You see fellas, I get so confused in this thing. I think alot of us sistas do. Should I offer to pay so he won't think I'm a gold-digger. But now, I'm so independent I don't need him. Do I wait for him to change the headlamp in my truck as he promised. Yeah, I know things come up, but it has been 2 weeks and jiffy lube is on my way home. Tell me, how do I let a man be a man without being labeled Ms. Independent? I really want to know???

You see, I bring alot to the table, more sense than dollars which is how I survive in this Man's world. Don't be confused, I could for sure use another income around here, Ya girl is open and dates up and down the education/payscale range. I can work a dollar to death ;-)

CareyCarey...thank you, You get me. Really get me. How refreshing is that!

♥PrettyPacino♥ said...

There are so many cases of assumptions and generalizations among men and women, especially Black men and women. We see/hear/read about all these stereotypes regarding one another that I think we sometimes skip taking the time to experience getting to know those we seek relationships with. We'd rather put them into a box based on what we think we see...

Don't assume that the man who isn't Mr. GQ fresh off Harvard's campus is uneducated and broke. Or that he's lazy and is looking to reap the benefits of your hard work.

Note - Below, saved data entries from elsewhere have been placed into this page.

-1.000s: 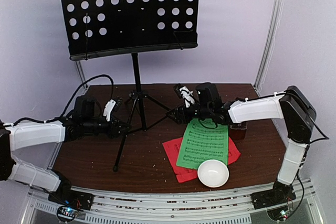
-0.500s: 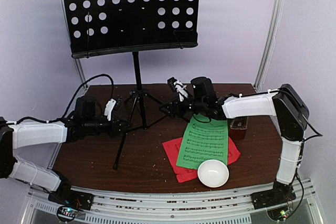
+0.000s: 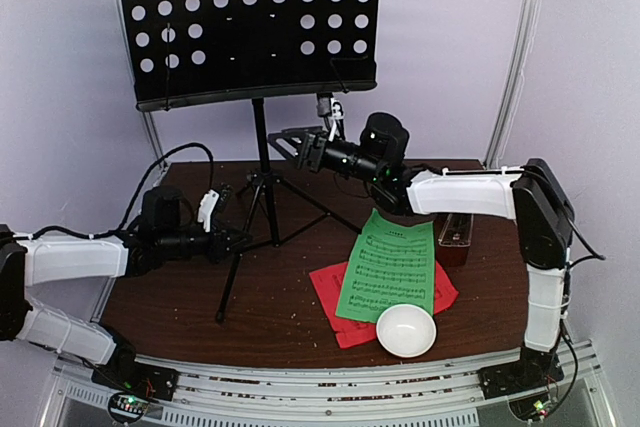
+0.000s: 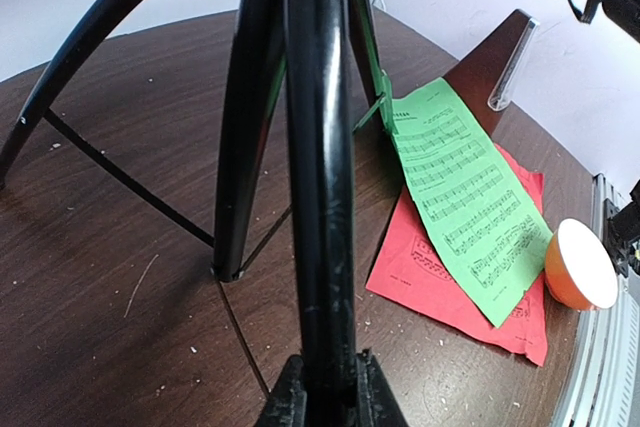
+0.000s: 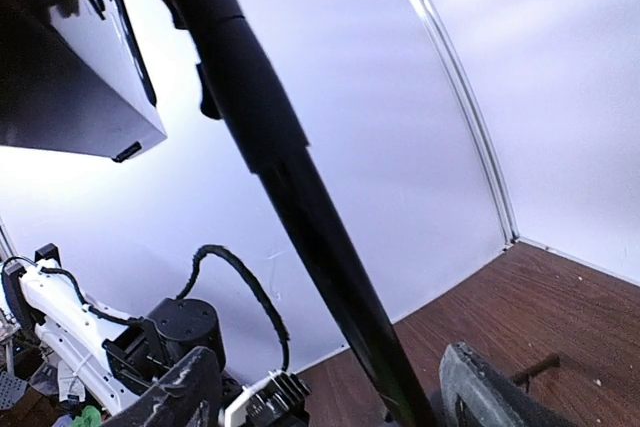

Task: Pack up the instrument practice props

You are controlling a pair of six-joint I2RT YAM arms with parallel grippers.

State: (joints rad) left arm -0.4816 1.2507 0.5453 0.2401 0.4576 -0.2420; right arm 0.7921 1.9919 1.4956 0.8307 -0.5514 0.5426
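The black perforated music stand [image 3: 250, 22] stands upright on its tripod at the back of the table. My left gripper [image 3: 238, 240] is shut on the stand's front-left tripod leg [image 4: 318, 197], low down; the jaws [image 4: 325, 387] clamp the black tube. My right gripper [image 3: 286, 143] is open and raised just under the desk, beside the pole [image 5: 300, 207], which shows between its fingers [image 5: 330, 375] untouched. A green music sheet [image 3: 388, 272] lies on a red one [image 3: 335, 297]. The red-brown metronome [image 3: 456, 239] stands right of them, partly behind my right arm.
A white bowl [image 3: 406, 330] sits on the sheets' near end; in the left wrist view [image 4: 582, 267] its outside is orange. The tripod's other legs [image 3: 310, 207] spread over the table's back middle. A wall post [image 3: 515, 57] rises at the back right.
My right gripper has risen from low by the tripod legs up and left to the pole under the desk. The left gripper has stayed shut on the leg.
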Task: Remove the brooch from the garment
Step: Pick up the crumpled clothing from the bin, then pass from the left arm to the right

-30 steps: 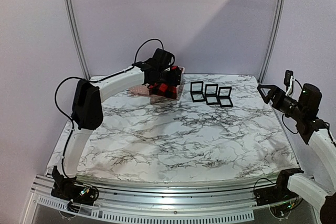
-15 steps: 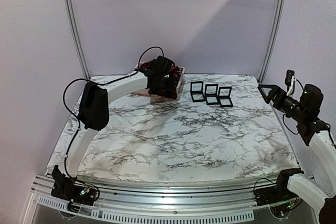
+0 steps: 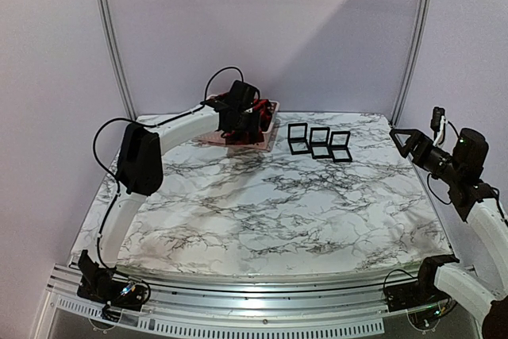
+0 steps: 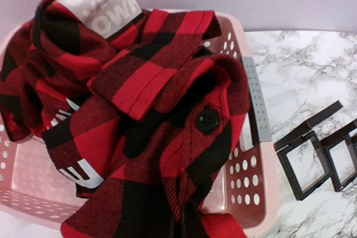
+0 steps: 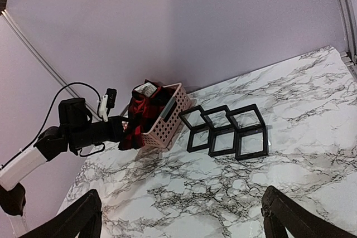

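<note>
Left gripper [image 5: 121, 131] is pinching a fold of the plaid flannel shirt [image 4: 139, 115], which is spilling over the pink basket [image 4: 245, 188] at the table's far left. The brooch isn't showing, so lifting and spreading is looking like the next call. Right gripper [image 3: 402, 142] is hovering, jaws wide.

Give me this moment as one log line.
left claw shut on garment in basket | right claw open | brooch not visible
</note>
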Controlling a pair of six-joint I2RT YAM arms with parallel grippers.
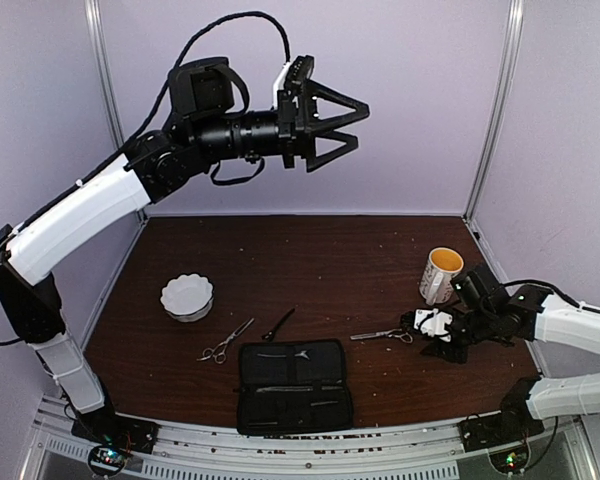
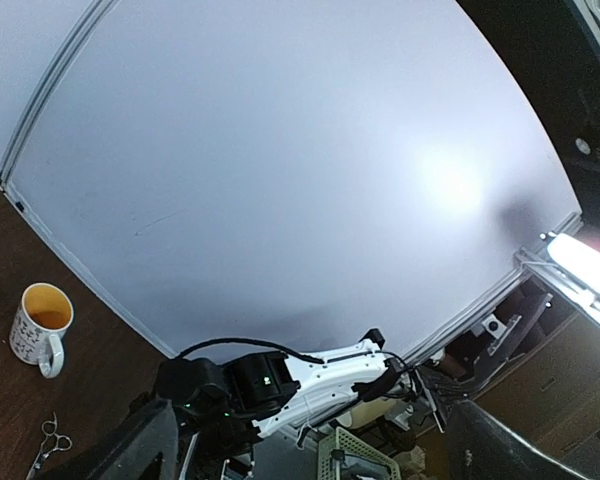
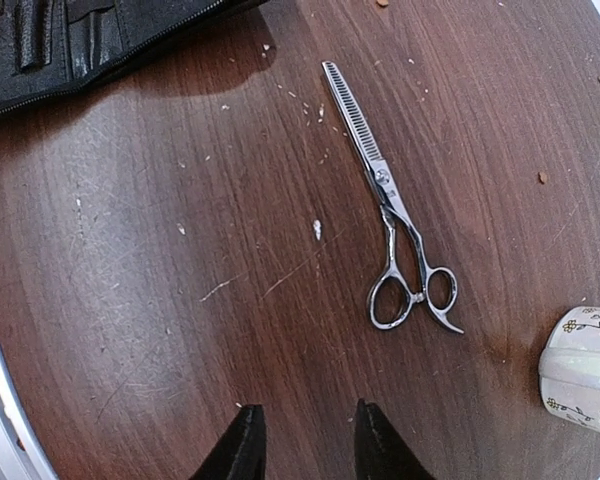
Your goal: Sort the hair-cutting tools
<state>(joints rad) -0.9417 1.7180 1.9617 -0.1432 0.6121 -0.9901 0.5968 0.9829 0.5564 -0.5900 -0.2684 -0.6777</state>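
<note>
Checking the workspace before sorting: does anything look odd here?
The left gripper hangs high above the table, aimed sideways rather than down. Pale specks litter the wood around the toothed scissors.

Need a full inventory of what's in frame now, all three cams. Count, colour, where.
plain scissors: 1, silver, between bowl and case
toothed scissors: 1, silver, right of the case, just ahead of the right tool
slender black piece: 1, black, just beyond the case's far edge
zip case: 1, black, lying open at the near edge, centre; contents too small to tell
bowl: 1, white, fluted, left side
mug: 1, white with yellow inside, far right
table: 1, dark brown wood
left tool: 1, black, raised high, open, empty
right tool: 1, black, low over the table, open, empty
</note>
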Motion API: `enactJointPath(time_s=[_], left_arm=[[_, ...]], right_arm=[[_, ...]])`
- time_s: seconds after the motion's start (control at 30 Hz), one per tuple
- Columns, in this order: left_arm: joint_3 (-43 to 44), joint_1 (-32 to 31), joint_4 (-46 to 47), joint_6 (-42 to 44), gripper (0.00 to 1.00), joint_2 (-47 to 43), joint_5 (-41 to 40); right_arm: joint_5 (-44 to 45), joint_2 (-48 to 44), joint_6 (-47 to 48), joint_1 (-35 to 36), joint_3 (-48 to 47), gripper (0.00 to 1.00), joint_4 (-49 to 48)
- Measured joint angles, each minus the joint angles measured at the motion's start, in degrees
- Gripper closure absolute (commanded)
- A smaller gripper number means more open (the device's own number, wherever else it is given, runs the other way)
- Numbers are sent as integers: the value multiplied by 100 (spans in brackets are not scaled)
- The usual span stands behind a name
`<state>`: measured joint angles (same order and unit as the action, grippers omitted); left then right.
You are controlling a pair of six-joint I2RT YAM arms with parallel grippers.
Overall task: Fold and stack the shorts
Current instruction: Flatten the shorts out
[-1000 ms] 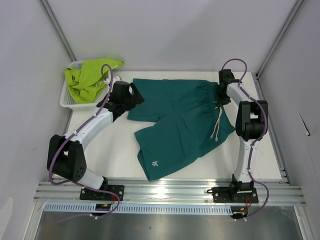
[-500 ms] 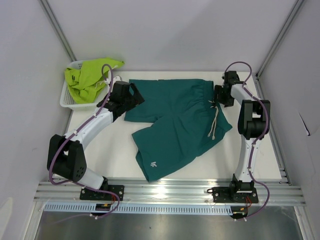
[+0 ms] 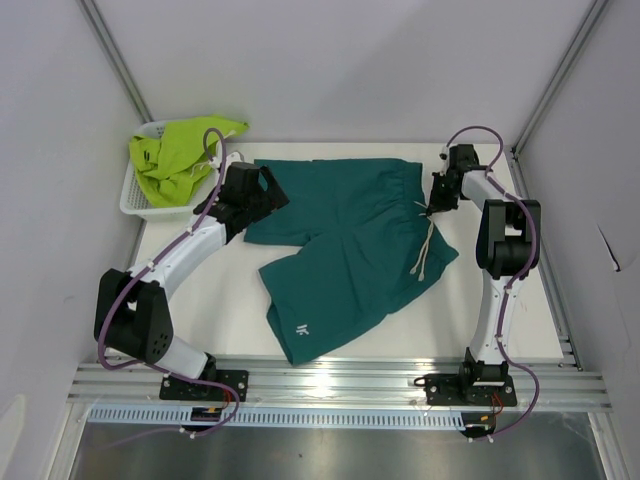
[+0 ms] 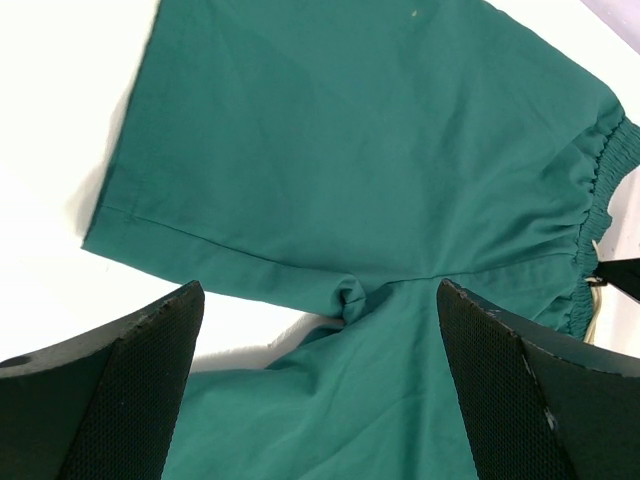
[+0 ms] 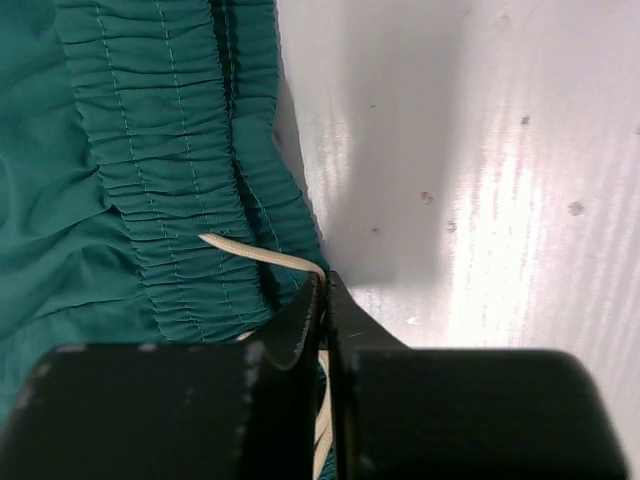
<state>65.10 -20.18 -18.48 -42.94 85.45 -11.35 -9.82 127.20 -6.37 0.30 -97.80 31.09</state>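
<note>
Tabletop seen from above. Off the left gripper's outer side, near but apart from it, a white mesh basket (image 3: 135,197) holds the lime shorts (image 3: 175,155), heaped and spilling over the rim.

The left gripper (image 3: 262,190) has its jaws spread wide and holds nothing. In its wrist view the two dark fingers (image 4: 130,395) frame the teal shorts (image 3: 345,250), which lie directly beneath them. The crotch seam sits midway between the fingertips, and one leg's hem runs off toward the left finger's side. The pictures do not show whether the fingers touch the cloth.

The teal shorts are spread fairly flat on the white table (image 3: 225,300), reaching from under the left gripper across to the right gripper. One leg points toward the left gripper and the other back toward the arm bases. The gathered waistband (image 5: 165,190) lies on the right gripper's side.

The right gripper (image 3: 437,200) is at the waistband's end with its fingers pressed together. In its wrist view the pale drawstring (image 5: 255,253) runs off the waistband straight into the seam between the fingertips, pinched there. Whether any cloth is caught too, I cannot tell. The rest of the cord trails over the shorts toward the arm bases.
</note>
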Motion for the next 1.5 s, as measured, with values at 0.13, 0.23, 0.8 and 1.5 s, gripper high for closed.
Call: enactJointPath(time_s=[0.13, 0.23, 0.8, 1.5], left_arm=[[0, 0, 0, 7, 1, 0, 0], [0, 0, 2, 15, 1, 0, 2], [1394, -1139, 251, 649, 3, 1622, 894], [2107, -1982, 205, 310, 29, 3250, 1268]], right_arm=[[-212, -72, -74, 11, 138, 100, -68], [-363, -240, -138, 59, 385, 100, -74], [-562, -2540, -935, 1172, 2951, 100, -417], [-640, -2942, -1613, 861, 4140, 56, -1572]])
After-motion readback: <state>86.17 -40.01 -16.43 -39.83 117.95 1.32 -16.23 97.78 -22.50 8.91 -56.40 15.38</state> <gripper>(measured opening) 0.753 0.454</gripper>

Don't assume that the woman who holds her own in so many aspects of her life is too self-sufficient to want and appreciate a man in her life.

Everyone's story is different, and should be treated as such. Many women are independent by circumstance and not by choice, but independence shouldn't be equated with bitchiness. That isn't fair at all...It's pretty confusing, as a woman, to hear some men say they're looking for an independent woman then to hear others give this independence such a negative connotation... I just hope that one day Black men and women will attempt to understand one another and connect again, because the Black family dynamic is crumbling.

With that said, I enjoyed the post and the subsequent comments.

DJ Black Adam said...

Well stated Red, I may not have said it as raw and real, but your point is very valid.

Big Man said...

It is a common complaint that most women can give you chapter and verse about what a man should do, but can't open their mouths when it's time to discuss a women's responsibilities. Personally, I don't have that problem with my wife, but I know a lot of cats with that issue, and I have seen quite a few girls with that attitude.